## WHAT YOU NEED TO DO
Work through the records below and copy every line that includes "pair".
# # # # #
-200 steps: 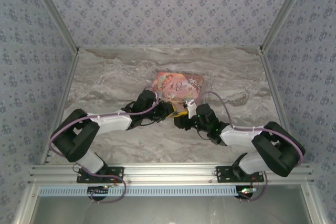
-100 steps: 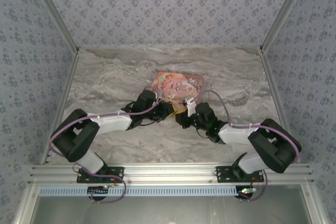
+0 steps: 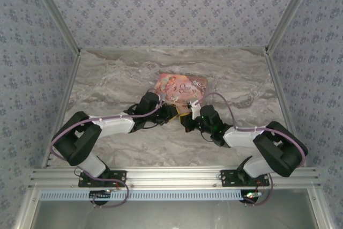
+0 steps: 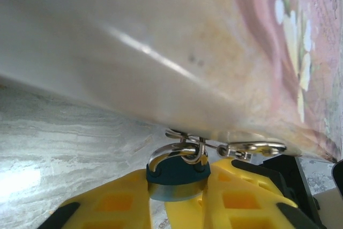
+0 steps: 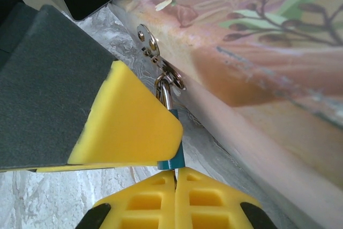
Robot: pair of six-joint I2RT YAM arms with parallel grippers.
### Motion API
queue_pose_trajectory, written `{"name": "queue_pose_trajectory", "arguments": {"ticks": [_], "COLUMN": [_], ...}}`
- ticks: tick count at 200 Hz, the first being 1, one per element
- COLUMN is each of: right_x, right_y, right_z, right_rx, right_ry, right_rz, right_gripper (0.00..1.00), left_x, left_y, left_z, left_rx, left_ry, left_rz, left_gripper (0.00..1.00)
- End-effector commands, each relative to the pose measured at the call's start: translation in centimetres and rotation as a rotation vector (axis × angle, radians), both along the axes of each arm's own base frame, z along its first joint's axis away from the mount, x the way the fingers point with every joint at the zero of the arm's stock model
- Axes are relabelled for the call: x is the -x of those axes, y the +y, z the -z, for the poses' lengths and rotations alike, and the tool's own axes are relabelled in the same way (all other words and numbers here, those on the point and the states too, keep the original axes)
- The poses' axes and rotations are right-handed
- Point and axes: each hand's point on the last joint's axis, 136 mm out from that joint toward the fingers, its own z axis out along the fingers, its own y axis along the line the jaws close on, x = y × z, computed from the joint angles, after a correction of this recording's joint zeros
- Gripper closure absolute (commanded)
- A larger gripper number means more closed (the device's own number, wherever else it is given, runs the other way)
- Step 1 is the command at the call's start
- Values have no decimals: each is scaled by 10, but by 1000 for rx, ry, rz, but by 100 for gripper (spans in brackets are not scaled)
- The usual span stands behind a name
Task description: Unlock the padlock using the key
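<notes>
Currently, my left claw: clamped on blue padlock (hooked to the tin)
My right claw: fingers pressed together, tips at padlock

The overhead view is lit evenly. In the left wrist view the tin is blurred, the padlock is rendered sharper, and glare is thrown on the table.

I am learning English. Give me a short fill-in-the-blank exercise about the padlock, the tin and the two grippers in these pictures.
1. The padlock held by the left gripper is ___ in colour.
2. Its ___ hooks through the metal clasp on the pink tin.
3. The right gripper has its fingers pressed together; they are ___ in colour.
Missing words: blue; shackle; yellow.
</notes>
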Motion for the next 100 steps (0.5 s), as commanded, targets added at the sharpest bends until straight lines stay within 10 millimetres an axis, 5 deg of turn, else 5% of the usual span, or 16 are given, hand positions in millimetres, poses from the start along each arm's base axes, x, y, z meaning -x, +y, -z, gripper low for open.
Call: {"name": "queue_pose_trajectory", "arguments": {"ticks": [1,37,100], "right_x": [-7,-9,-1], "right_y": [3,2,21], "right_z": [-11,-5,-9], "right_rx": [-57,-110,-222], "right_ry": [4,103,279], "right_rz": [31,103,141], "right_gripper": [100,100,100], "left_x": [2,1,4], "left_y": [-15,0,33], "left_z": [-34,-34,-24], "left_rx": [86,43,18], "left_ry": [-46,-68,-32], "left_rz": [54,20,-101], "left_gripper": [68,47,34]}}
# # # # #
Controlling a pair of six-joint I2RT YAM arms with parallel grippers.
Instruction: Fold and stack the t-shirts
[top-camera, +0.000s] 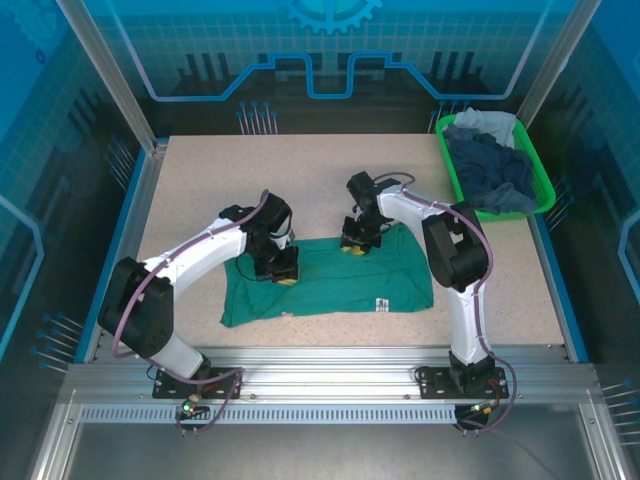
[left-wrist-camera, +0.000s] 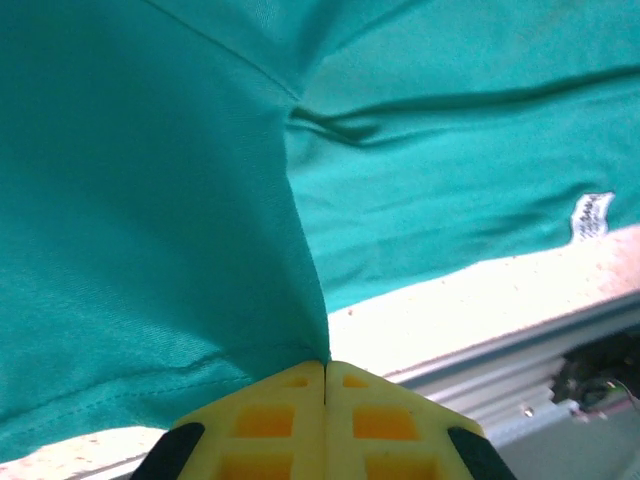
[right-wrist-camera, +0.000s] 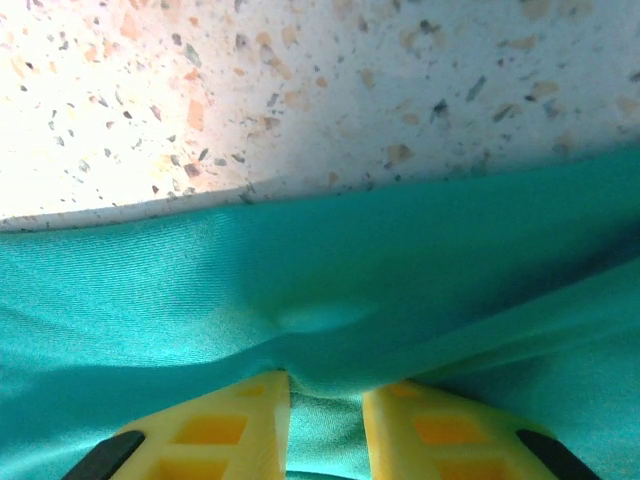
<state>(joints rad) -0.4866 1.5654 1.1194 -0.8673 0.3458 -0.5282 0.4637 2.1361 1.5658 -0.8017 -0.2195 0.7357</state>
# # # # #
## COMPLETED TASK
Robot: pair of six-joint I2RT YAM arms with parallel grippers.
Controlling a pair of six-joint I2RT YAM arms with parallel grippers.

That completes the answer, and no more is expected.